L'Explication Prémisse
Cet article dit deux choses simples : la succession commence au moment où une personne meurt, et c’est à l’adresse où elle avait son dernier domicile que la succession « s’ouvre » juridiquement. En pratique cela signifie que, dès le décès, les droits et les dettes de la personne se transmettent aux héritiers et que l’on se réfère au dernier domicile pour déterminer quel juge ou quel notaire est compétent pour traiter la succession et accomplir les formalités.
Monsieur Martin habitait à Nantes depuis 20 ans. Il décède subitement : sa succession s'ouvre à Nantes. Ses héritiers (par exemple son épouse et ses enfants) doivent s'adresser à un notaire de Loire‑Atlantique pour régler l'héritage, faire l'inventaire des biens (maison, comptes bancaires, voiture), payer les dettes éventuelles et accomplir les formalités fiscales. Même si Monsieur Martin possédait un appartement à l'étranger ou que son fils vivait à Lyon, la procédure principale se déroule au dernier domicile de Monsieur Martin, c'est‑à‑dire Nantes.
- La succession s'ouvre au moment du décès : c’est l’instant juridique où les biens et dettes du défunt forment la masse successorale.
- Le lieu de l'ouverture est le dernier domicile du défunt : il détermine la compétence territoriale (notaire, tribunal) pour les formalités successorales.
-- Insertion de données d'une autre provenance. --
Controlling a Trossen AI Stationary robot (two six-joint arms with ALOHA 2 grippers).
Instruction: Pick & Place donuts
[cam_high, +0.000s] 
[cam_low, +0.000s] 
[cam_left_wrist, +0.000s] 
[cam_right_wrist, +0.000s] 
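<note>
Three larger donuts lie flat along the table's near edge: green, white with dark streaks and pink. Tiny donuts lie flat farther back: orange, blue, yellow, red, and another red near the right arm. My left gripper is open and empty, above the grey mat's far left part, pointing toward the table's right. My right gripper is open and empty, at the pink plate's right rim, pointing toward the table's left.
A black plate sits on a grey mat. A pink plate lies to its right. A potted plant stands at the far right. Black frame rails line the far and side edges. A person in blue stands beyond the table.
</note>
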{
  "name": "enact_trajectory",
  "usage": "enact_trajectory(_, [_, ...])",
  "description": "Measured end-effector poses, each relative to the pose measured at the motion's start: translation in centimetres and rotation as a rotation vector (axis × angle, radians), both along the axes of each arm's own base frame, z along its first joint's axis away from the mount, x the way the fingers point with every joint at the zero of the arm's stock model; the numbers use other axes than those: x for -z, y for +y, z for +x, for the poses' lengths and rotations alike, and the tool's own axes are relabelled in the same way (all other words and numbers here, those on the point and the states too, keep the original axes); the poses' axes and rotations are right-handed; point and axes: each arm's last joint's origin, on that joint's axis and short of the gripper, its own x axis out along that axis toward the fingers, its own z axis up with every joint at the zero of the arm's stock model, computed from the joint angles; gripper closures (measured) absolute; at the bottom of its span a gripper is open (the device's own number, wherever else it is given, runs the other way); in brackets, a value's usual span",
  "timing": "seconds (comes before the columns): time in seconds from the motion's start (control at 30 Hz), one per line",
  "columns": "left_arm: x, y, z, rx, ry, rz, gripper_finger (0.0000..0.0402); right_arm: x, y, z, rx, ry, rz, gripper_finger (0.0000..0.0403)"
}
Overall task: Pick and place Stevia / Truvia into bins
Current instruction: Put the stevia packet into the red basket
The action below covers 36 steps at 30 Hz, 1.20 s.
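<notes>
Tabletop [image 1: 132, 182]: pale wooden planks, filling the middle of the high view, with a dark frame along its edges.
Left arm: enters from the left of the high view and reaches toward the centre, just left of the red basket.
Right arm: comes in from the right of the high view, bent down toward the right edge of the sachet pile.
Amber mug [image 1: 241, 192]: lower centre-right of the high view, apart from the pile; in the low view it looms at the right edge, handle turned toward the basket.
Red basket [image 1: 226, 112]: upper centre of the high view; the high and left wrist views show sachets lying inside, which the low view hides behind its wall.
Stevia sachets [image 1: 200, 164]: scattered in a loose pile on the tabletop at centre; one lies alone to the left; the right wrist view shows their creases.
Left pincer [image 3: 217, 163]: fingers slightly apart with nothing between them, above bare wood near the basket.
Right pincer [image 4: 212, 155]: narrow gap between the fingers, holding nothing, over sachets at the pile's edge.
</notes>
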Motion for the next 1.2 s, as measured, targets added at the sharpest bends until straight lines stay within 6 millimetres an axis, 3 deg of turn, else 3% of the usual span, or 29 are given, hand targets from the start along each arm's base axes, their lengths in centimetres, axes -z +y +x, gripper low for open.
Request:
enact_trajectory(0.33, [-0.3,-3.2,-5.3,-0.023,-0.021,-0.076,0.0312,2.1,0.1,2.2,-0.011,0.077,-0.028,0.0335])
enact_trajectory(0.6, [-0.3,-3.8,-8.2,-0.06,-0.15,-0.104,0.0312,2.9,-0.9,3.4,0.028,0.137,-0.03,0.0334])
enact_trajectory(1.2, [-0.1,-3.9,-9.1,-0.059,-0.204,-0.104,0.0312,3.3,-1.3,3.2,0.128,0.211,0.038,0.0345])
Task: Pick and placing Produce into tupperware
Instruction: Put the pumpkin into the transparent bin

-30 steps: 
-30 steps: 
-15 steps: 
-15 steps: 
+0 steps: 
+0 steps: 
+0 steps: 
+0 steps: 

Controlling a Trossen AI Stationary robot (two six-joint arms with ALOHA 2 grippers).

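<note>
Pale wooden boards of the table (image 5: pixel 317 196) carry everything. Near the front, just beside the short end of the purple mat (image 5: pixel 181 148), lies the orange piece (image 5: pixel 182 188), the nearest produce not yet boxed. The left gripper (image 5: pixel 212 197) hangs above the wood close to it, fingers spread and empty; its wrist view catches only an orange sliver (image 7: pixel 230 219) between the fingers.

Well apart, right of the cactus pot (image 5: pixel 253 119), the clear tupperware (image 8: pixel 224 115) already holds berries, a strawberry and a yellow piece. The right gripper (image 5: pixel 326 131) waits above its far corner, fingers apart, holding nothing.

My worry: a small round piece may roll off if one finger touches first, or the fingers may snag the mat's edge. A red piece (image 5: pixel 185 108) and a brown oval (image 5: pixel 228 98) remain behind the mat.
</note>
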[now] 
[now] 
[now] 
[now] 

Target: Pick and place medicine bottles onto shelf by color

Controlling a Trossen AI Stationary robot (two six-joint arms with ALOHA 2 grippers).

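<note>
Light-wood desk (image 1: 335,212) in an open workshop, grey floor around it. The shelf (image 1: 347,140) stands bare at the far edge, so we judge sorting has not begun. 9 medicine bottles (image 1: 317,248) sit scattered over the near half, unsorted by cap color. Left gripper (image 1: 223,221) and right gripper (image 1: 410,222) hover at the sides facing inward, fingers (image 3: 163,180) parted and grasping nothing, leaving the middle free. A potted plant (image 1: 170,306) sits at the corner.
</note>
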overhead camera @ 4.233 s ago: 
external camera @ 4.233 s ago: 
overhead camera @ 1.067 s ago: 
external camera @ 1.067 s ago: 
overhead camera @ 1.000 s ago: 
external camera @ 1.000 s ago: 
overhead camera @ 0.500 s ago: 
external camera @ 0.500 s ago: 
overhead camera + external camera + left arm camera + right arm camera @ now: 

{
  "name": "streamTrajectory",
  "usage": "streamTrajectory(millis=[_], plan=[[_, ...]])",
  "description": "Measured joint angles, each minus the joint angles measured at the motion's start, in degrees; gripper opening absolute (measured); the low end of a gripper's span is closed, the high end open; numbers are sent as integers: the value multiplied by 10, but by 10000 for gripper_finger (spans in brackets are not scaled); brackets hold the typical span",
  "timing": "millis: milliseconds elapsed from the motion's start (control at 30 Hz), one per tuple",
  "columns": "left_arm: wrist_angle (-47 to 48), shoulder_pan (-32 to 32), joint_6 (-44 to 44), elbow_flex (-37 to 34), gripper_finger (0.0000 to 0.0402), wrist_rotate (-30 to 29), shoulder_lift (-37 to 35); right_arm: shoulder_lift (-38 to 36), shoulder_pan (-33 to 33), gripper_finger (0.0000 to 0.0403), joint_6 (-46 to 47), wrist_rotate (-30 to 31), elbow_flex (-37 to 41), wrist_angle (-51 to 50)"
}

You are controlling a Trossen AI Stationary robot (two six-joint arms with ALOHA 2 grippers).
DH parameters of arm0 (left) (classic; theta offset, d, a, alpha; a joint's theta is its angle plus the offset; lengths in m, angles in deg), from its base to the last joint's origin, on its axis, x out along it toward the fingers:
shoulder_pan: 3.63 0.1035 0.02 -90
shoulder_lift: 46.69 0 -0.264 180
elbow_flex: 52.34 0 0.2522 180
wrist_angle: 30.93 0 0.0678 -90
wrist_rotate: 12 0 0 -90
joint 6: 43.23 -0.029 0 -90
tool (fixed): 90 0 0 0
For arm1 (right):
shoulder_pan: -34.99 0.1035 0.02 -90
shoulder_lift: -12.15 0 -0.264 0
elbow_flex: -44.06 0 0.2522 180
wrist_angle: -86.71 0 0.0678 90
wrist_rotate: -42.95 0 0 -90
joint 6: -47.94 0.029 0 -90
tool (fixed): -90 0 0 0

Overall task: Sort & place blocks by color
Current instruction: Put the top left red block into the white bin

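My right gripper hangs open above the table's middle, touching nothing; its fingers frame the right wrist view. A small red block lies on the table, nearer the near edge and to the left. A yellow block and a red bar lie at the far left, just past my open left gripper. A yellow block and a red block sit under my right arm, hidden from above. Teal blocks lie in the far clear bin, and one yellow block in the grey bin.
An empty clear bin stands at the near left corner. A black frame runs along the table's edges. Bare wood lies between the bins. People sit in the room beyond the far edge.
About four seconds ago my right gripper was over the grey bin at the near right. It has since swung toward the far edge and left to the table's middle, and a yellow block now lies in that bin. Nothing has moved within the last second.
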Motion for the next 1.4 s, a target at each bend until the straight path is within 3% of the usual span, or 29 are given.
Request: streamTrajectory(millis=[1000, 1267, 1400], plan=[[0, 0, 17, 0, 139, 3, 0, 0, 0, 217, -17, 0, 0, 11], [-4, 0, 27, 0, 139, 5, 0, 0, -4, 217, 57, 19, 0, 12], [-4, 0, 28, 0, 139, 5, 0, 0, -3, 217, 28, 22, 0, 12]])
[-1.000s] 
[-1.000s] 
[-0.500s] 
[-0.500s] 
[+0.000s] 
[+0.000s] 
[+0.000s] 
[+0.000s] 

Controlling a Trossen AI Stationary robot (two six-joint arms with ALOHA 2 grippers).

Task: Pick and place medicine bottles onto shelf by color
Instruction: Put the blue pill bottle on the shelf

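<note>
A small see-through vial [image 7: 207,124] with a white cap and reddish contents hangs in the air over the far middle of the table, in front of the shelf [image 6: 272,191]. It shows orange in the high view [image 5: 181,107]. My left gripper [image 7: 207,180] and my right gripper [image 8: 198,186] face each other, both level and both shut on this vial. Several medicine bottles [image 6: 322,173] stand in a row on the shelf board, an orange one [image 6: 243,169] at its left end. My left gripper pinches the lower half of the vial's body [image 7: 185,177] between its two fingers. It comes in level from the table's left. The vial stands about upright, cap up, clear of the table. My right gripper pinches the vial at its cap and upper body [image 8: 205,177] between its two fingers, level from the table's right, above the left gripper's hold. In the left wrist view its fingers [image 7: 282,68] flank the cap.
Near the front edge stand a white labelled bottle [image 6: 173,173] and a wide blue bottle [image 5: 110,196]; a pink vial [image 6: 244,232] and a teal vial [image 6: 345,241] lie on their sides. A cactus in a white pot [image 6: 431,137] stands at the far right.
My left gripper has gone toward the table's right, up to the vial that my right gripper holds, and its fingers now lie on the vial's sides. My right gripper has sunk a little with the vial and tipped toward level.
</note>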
- Le dernier domicile est celui où la personne avait son centre d'intérêts personnels et professionnels ; il se distingue de la simple résidence passagère.
- Dès l'ouverture, les héritiers acquièrent des droits sur la succession, mais ils peuvent accepter, accepter à concurrence de l'actif net, ou renoncer.
- La règle facilite la localisation des actes et la coordination des démarches (constatation du décès, inventaire, liquidation, partage).
- Si le défunt n'a pas de domicile connu, on retient généralement sa dernière résidence habituelle pour fixer l'ouverture.
- L'ouverture au dernier domicile peut avoir des conséquences pratiques et fiscales (compétence des services fiscaux locaux, lieu de dépôt des déclarations).
- Pour des biens situés à l'étranger, d'autres règles de compétence ou de droit international privé peuvent s'ajouter, mais l'ouverture de la succession reste liée au dernier domicile du défunt.